**The problem**: Gather from the listing below each line that includes the word "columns", and copy it.

**Data shown**:
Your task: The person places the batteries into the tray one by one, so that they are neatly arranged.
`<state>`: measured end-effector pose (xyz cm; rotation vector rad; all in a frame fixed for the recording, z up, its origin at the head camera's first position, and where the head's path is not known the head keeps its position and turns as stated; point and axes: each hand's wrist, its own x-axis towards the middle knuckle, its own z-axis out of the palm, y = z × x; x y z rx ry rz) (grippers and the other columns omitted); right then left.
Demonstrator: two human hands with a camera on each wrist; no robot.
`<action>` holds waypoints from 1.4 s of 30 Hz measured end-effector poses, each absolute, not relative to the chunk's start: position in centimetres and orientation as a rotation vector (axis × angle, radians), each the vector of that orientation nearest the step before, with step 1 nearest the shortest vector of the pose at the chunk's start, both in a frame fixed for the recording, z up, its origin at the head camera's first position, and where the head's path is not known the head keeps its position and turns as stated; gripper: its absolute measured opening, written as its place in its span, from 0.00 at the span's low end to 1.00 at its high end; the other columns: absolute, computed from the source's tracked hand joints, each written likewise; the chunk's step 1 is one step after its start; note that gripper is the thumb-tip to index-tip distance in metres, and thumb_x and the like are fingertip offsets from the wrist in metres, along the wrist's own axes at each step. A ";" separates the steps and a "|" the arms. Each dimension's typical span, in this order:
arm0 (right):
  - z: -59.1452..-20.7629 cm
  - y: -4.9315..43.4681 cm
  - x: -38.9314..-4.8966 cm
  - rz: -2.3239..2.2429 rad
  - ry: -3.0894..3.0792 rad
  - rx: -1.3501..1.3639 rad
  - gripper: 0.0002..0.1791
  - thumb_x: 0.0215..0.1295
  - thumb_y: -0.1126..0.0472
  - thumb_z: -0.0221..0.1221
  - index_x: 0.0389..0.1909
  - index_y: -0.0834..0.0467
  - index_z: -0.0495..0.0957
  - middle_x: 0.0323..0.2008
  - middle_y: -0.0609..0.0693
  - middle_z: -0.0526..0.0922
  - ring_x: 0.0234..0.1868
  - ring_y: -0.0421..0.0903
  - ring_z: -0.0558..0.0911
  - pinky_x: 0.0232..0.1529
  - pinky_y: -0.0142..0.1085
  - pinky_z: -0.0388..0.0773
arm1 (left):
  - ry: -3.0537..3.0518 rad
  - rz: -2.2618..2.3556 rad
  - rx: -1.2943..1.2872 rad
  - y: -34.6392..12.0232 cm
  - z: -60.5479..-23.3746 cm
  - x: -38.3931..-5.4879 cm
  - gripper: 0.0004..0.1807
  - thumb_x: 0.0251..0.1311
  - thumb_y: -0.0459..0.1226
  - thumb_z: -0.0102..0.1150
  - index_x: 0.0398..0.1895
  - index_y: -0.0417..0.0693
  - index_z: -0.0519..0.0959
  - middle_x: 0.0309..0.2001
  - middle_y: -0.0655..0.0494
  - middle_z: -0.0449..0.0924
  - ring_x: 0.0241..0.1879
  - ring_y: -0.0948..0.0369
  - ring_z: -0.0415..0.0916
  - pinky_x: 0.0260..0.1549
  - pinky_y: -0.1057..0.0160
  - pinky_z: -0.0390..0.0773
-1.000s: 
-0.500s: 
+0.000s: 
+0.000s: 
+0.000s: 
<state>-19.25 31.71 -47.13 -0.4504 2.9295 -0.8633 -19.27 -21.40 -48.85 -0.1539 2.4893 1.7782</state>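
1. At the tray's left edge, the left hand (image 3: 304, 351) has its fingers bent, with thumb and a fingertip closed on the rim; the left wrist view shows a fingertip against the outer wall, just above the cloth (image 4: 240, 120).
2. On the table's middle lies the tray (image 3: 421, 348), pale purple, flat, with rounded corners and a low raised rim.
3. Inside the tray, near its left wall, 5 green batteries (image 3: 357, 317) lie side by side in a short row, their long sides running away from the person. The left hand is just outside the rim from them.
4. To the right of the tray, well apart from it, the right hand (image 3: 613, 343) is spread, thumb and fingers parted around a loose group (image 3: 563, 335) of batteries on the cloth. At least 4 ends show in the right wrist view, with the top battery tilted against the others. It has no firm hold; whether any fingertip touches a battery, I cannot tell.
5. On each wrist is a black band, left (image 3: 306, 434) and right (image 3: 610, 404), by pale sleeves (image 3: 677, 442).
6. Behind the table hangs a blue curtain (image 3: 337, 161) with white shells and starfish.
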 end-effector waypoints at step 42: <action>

**Problem solution**:
`<state>`: measured end-effector pose (xyz cm; rotation vector rad; all in a frame fixed for the recording, z up, its origin at the head camera's first position, and where the head's path is not known the head keeps its position and turns as stated; point and axes: each hand's wrist, its own x-axis towards the middle knuckle, its own z-axis out of the palm, y = z × x; x y z rx ry rz) (grippers and the other columns omitted); right then left.
`<action>` holds waypoints from 1.4 s of 30 Hz measured end-effector poses, each absolute, not relative to the chunk's start: position in centimetres and orientation as a rotation vector (axis × angle, radians), each the vector of that orientation nearest the step before, with step 1 nearest the shortest vector of the pose at the chunk's start, both in a frame fixed for the recording, z up, its origin at the head camera's first position, and where the head's path is not known the head keeps its position and turns as stated; gripper: its absolute measured opening, written as its place in its span, from 0.00 at the span's low end to 1.00 at its high end; the other columns: absolute, computed from the source's tracked hand joints, each written likewise; the chunk's step 1 is one step after its start; note that gripper is the thumb-tip to index-tip distance in metres, and thumb_x and the like are fingertip offsets from the wrist in metres, along the wrist's own axes at each step. A ";" separates the steps and a "|" the arms. Each dimension's typical span, in this order:

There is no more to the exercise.